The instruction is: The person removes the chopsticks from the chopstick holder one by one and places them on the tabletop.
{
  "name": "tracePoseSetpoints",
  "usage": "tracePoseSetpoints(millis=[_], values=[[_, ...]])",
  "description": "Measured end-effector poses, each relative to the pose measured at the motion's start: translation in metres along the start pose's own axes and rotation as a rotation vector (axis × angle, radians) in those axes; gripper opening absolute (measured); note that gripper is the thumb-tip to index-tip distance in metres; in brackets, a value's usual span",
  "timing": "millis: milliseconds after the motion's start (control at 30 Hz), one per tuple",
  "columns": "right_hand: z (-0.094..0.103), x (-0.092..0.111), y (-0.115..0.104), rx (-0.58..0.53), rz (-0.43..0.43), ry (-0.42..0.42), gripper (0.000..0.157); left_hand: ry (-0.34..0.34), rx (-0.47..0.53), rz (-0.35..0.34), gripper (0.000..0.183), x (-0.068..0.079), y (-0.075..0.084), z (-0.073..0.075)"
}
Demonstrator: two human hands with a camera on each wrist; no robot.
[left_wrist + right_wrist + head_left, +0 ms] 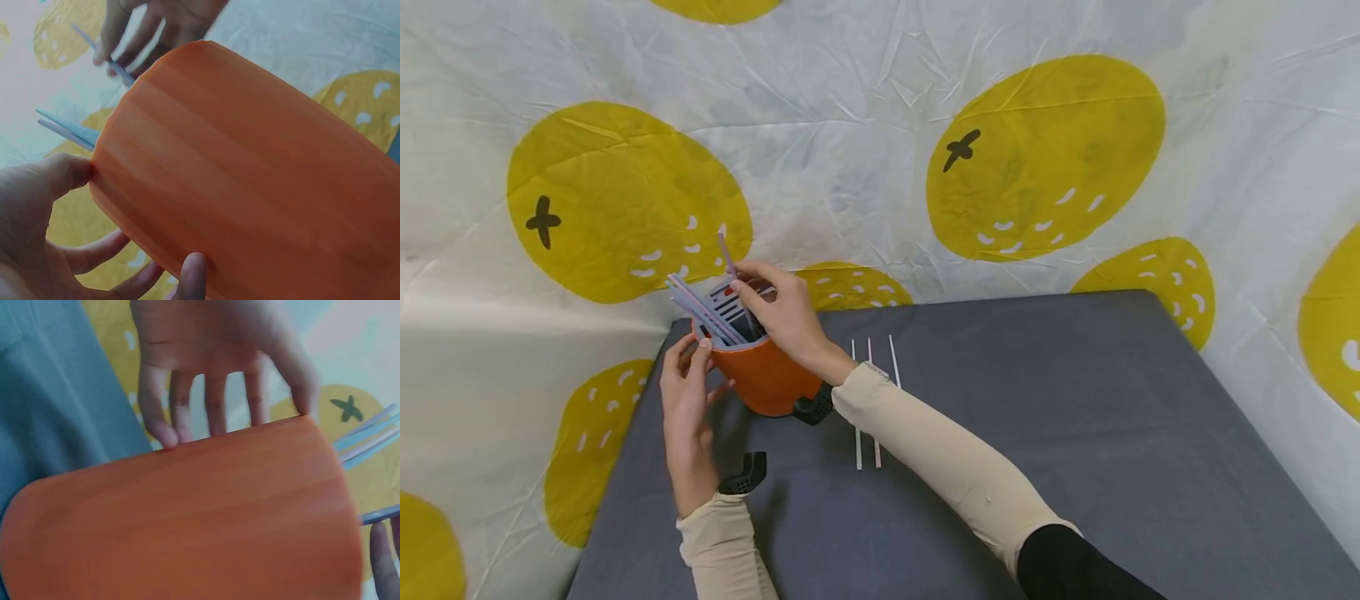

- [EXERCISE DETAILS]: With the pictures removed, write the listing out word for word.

- [RESULT BELOW]:
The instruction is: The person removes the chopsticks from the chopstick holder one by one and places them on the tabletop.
{
  "name": "tracePoseSetpoints",
  "usage": "tracePoseSetpoints(millis=[_], values=[[_, ...]])",
  "description": "Measured end-effector poses, each relative to the pose measured at the motion's start: translation in metres along the start pose's own axes and rotation as a rotation vector (axis × angle, radians) in those axes; gripper opening absolute (measured); note that gripper is the thumb-tip to index-tip distance in metres; in brackets, a value's usual span",
  "timing": "millis: milliseconds after the motion's start (control at 30 Hz), one per tuple",
  "columns": "right_hand: z (-0.094..0.103), x (-0.092..0.111), y (-0.115..0.104), rx (-0.58..0.53), rz (-0.43..0.43), ry (-0.42..0.42), gripper (0.000..0.157); left_hand: ry (-0.34..0.34), rx (-0.47..0.53), rz (-0.35..0.34), gripper (0.000..0.183), x (-0.068..0.079), y (-0.075..0.084), z (-0.073..0.075)"
}
Demonstrator: two human hands with a camera on each wrist; no robot.
[left_wrist + right_wrist + head_left, +0 ms] 

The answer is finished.